▶ _WORK TO COMPLETE_:
What is the number of lines in the data that include the string "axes"? Give it by itself.

▶ _RAW DATA_:
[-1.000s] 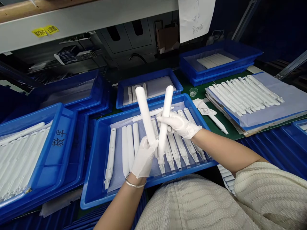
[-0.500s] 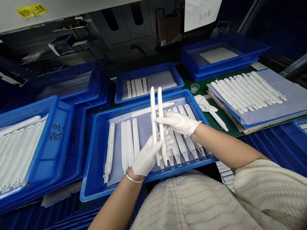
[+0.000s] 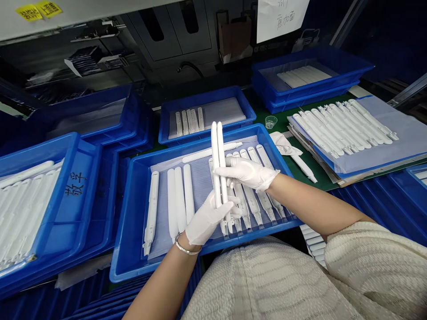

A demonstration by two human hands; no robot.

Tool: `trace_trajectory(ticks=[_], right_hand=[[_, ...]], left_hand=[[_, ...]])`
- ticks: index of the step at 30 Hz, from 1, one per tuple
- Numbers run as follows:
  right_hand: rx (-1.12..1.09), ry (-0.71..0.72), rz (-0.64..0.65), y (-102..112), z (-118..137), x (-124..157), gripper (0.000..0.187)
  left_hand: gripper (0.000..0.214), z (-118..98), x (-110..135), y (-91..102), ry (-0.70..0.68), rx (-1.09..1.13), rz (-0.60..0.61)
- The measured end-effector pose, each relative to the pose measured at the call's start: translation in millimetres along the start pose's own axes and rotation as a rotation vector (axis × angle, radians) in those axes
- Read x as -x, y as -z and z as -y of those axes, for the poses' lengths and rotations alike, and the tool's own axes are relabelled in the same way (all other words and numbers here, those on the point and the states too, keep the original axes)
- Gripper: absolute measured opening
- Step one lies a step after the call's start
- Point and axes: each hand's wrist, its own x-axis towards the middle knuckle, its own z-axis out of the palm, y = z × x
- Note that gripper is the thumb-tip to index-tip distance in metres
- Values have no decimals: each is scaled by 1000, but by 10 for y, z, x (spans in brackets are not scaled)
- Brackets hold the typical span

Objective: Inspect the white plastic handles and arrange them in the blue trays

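Note:
Two long white plastic housing pieces (image 3: 218, 153) stand nearly upright, side by side, over the middle of a blue tray (image 3: 133, 195). My left hand (image 3: 208, 218), in a white glove, is closed around their lower ends. My right hand (image 3: 248, 172), also gloved, grips them around mid-length, its index finger lying across their front. Below, in the tray, white pieces with clear comb-like ends (image 3: 251, 206) lie in a row, partly behind my hands. Smooth white pieces (image 3: 180, 195) lie to the left, and one piece (image 3: 211, 152) lies crosswise at the back.
A stack of blue trays (image 3: 76, 186) holding white pieces stands at the left. Behind is another blue tray (image 3: 245, 104). At the right, several white pieces (image 3: 343, 129) lie on a paper-covered stack. A clear cup (image 3: 271, 122) and a crumpled cloth (image 3: 283, 144) rest nearby.
The two white pieces have come closer together, the gap between them narrowing at the top. Both hands keep their hold, with my left hand shifted very slightly.

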Motion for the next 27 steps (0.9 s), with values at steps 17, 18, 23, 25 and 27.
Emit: trace_trajectory(ticks=[17,18,23,25,27], right_hand=[[-436,97,396,-26,39,61,51],[-426,93,422,-45,25,63,53],[-390,88,528,-54,10,66,60],[-374,109,533,-13,36,75,57],[-354,124,529,45,63,79,53]], left_hand=[[83,306,208,-375,209,607,421],[87,382,199,-381,225,628,454],[83,546,132,-315,227,663,614],[74,449,120,-280,192,613,614],[65,280,118,-249,155,535,569]])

▶ _ANSWER TO THIS EXERCISE_:
3